Does anyone sell that format lcd (or e-ink) display - ie about 10" x 1.5-2.0" (250x50mm). Could they be made to order, and how would you go about it (and what min. quantities to expect, etc)?


> Ben Kraznow found a way to implement a faster partial refresh which let you refresh the screen in about 0.3 seconds, which is more than enough for a text editing device.

Meanwhile, on the r/thinkpad subreddit they're complaining about ~15ms delays on keyboards(×): https://www.reddit.com/r/thinkpad/comments/9j70v6/thinkpad_k...

Granted, keyboard delay is to screen delay what an apple is to an orange but I still don't think I could live with a 0.3s screen delay while typing.

×) I know it's not exactly a delay but since typing any faster will cause typos I'd say, effectively it is.


I am trying to build something similar. I have a raspberry pi zero W, a 7.5 inch e-ink screen and some power electronics from adafruit. Have to find a good keyboard and figure out how to build a case.

I am looking to build something more portable and something with a cleaner design (no open wires/cables etc). An important design problem is how to match a 7.5 inch screen with a much larger keyboard.
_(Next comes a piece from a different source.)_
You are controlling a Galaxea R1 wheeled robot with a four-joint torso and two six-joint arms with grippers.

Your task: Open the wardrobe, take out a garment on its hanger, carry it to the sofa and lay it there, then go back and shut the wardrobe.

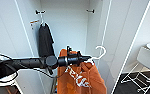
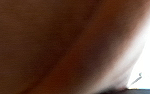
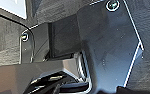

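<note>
The left arm reaches in from the left across the open wardrobe [image 1: 66,27], and its left gripper [image 1: 89,59] is clenched on the white hanger [image 1: 99,53] just below the hook. The hook curls up and to the right of the gripper, free of any rail. The orange garment [image 1: 78,75] hangs straight down beneath the gripper, its long axis vertical, near the front of the opening. The left wrist view is pressed right up against orange fabric. Inside the wardrobe, far left, a black T-shirt [image 1: 44,40] hangs from a peg; a second peg [image 1: 90,11] on the right is bare. I cannot tell the state of the right gripper. A white chair [image 1: 147,62] stands to the right.
</note>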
There is the design here, with a screen stuck in the middle of a large board - not very pretty looking. There is the https://getfreewrite.com/ way, which is aesthetically more elegant, but the angle and location of the screen seems worse from an ergonomic perspective.

Does anybody have a better idea?


I want this loaded with a bunch of text adventure games.


That wrist position looks deeply un-ergonomic. Hate to think what it'll do long term writing like that.


Freewrite creator here, nice project!


Or you can just pick up a second hand AlphaSmart Neo like I did. Weeks of battery life as well.